• _TASK GOAL_: Find the line with "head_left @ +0" in the entries below, then reproduce it and every line after it down to and including the line with "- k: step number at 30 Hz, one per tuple", exactly.

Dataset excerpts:
━━━

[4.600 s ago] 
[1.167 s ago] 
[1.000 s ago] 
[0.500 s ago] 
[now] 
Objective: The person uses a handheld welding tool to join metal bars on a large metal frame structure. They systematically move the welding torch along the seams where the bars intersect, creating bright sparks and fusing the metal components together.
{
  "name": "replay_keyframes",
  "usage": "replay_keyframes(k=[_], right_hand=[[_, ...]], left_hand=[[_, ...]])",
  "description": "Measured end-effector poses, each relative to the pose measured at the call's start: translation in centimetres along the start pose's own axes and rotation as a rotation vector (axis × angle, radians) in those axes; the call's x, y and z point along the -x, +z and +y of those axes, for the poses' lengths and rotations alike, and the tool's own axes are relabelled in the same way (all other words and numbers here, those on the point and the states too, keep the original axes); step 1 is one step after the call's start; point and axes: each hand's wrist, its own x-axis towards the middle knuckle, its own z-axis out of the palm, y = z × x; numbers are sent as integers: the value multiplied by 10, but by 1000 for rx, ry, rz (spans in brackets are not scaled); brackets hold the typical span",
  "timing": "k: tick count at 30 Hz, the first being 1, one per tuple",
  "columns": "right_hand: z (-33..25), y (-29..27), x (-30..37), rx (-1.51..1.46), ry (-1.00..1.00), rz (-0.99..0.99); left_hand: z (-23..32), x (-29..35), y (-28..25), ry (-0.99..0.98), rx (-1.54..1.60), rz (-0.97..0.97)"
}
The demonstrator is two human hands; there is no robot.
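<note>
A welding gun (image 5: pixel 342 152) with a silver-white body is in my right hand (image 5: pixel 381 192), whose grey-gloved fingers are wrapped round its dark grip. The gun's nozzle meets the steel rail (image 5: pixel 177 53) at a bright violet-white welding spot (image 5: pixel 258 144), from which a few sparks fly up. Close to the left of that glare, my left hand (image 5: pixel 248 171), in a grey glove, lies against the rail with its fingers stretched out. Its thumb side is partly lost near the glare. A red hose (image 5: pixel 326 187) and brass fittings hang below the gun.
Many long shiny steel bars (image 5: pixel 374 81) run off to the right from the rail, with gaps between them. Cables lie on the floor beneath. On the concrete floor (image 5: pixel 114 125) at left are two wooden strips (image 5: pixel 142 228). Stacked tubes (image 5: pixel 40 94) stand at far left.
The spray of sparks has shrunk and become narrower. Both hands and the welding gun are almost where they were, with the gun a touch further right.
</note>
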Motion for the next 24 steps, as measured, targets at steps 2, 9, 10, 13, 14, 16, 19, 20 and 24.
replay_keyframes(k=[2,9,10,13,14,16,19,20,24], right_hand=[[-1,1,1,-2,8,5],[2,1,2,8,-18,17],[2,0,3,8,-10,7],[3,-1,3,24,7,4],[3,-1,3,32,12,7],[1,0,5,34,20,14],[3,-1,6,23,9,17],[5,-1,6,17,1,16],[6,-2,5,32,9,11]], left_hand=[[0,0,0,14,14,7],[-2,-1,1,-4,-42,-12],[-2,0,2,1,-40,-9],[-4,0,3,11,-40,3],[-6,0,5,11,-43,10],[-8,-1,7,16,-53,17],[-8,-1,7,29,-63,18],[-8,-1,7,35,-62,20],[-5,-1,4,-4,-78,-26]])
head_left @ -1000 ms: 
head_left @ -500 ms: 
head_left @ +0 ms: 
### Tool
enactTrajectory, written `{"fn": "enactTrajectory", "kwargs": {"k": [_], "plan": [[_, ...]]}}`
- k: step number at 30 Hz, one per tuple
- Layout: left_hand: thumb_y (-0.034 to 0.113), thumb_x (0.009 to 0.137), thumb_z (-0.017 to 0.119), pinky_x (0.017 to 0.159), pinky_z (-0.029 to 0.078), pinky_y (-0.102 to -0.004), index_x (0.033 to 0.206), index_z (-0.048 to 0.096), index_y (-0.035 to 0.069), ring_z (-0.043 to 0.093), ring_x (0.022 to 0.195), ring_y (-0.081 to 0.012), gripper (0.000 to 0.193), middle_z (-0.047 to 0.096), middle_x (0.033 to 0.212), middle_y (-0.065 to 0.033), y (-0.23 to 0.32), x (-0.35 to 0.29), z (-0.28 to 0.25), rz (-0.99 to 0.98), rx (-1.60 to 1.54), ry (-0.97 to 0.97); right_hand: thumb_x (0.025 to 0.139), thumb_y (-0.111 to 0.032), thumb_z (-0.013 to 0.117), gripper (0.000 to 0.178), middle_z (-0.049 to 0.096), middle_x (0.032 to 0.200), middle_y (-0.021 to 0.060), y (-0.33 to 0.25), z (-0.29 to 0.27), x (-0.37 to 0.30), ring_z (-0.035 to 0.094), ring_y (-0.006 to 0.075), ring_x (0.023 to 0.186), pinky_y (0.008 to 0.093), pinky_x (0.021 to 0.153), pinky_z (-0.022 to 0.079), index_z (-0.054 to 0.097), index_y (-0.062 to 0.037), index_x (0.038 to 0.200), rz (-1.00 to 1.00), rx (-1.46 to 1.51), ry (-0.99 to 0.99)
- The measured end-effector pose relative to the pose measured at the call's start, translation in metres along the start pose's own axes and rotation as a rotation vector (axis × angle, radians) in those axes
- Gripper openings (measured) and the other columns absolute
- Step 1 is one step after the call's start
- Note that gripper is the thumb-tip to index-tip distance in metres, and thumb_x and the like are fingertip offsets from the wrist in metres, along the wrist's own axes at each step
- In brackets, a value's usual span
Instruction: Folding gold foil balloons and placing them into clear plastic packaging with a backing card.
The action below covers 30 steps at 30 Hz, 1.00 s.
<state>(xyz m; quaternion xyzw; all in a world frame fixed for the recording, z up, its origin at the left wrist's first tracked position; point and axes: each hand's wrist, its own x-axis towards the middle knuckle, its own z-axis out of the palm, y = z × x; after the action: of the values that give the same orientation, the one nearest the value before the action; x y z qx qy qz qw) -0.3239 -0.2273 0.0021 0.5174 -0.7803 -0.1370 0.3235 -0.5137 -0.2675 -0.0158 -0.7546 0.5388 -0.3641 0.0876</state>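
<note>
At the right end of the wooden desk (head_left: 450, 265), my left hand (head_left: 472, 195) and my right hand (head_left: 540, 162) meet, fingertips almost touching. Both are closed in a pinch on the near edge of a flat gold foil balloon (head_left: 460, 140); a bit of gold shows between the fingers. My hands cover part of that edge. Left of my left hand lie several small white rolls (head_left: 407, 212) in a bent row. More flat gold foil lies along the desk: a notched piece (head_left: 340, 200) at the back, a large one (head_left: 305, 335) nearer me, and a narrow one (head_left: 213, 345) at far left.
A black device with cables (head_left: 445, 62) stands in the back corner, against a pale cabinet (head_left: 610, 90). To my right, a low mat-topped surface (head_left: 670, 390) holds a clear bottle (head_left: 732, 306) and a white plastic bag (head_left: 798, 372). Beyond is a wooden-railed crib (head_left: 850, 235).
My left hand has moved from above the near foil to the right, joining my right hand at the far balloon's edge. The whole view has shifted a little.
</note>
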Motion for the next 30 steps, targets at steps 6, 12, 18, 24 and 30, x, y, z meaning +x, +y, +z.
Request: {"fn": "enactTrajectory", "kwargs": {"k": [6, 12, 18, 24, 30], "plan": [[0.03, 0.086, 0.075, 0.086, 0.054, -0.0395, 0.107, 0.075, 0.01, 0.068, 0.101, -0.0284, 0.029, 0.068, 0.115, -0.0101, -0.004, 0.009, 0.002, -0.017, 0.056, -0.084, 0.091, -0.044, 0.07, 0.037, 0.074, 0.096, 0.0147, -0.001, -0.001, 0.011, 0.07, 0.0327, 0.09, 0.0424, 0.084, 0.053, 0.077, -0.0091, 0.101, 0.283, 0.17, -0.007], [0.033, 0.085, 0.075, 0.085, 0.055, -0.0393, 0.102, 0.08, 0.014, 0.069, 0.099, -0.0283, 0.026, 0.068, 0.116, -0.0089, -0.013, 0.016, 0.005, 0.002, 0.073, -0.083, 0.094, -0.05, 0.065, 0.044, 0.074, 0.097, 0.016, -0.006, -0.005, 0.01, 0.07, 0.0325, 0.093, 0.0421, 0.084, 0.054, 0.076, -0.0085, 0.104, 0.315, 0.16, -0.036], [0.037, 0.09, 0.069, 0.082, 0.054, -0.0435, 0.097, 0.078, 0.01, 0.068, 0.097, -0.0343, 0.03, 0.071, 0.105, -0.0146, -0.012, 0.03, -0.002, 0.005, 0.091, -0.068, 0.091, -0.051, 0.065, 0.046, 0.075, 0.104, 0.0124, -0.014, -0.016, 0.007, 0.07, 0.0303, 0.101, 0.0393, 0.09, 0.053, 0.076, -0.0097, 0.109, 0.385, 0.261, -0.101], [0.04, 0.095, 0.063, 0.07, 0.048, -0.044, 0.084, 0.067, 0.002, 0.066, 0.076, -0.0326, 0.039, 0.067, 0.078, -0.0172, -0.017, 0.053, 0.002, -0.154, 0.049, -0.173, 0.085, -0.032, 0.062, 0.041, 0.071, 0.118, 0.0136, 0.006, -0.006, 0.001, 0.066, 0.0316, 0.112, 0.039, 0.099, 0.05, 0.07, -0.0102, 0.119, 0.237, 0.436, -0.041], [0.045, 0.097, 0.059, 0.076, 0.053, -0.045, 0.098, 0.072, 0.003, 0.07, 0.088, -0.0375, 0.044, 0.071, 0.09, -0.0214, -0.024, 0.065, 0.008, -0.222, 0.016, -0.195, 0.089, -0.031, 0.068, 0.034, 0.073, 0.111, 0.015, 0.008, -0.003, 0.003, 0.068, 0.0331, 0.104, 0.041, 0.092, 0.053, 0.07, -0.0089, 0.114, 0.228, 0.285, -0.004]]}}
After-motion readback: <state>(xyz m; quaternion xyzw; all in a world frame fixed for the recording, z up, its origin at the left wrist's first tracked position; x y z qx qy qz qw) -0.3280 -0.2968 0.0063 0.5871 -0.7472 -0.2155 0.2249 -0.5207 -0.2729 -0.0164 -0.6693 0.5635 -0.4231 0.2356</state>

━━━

• _THE ANSWER_:
head_left @ +0 ms: 
### Tool
enactTrajectory, written `{"fn": "enactTrajectory", "kwargs": {"k": [_], "plan": [[_, ...]]}}`
- k: step number at 30 Hz, one per tuple

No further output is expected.